罗奇没有抬眼,他只听见骨头与水泥同时发出不堪重负的呻吟,像老兽在黑暗中翻身。
他把拳从腰间抽出,往前踏出半步,地板像鼓面被重槌猛击,涟漪一层层推开,叠上墙体与天花,电线牵扯着火星在半空拉出细细的光。

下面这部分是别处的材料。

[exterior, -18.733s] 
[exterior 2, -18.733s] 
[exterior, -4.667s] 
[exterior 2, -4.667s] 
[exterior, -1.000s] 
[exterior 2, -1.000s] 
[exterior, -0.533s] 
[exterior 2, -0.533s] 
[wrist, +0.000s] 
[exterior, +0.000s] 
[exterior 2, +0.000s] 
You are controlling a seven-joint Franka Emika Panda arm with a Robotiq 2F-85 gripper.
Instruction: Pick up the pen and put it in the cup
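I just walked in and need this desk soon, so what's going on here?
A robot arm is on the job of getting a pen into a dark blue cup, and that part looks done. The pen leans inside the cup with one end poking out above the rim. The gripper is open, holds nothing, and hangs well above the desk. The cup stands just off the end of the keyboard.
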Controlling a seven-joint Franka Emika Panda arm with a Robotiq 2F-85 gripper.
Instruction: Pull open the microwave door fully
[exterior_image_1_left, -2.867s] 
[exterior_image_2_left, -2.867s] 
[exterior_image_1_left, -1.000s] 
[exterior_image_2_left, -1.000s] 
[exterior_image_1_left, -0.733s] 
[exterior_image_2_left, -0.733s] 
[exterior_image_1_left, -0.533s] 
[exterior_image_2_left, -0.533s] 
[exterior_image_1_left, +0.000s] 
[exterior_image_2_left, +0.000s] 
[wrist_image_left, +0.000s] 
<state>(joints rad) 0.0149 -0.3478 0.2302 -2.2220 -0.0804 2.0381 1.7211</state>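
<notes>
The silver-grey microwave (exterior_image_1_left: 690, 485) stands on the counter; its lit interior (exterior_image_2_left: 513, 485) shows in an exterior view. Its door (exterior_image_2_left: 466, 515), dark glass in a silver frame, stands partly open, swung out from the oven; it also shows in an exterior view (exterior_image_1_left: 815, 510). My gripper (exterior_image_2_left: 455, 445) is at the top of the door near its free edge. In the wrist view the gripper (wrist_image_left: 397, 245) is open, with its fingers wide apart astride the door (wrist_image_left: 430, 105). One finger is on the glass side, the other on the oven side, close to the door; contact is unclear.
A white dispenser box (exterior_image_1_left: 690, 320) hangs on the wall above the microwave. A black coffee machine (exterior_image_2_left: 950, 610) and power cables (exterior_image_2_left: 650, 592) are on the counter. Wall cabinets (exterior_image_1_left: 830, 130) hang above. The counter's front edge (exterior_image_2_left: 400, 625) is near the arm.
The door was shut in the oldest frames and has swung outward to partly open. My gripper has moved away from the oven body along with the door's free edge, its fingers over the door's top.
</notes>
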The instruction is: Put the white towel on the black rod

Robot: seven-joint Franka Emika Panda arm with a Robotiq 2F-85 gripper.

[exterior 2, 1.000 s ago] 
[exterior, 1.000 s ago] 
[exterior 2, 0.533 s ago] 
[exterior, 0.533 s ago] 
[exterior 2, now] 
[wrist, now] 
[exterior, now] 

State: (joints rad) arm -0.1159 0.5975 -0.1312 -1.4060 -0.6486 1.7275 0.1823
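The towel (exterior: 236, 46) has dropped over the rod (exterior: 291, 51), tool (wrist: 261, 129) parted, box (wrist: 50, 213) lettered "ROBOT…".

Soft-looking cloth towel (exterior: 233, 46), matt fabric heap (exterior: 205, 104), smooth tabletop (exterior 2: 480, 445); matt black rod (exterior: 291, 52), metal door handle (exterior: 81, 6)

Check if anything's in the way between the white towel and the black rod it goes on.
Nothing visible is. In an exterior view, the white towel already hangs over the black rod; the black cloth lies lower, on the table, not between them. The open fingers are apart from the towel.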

河西光半跪在破碎阳台,鳞片间的黏液在风里结出一层薄膜。
他侧头,嘶的一声,竖瞳收缩到针尖大小。
下一瞬,他整个人贴墙弹起,像一条掠夺者沿着墙面直上,双腿关节反折,爪趾把墙皮扣得如雨般下落。
罗奇不躲,他径直撞穿阳台立柱。
外墙失衡,护栏连同半截砖块一起掀飞出去,在夜里划出一条沉闷轨迹,咣当砸进楼下晾衣杆与塑料水桶堆里。
一阵鸡飞狗跳的惊叫声自巷道炸开,紧接着是窗内哭喊与门锁乱响。
“谁啊!卧槽…”有人在楼下骂,嗓音因恐惧变形。但没有人敢真的探出头。
夜风从破口灌入。
罗奇踩着碎砖,一个跨步就到了外墙边,脚下再无支撑,他却像在看不见的阶梯合拢之际迈出第二步。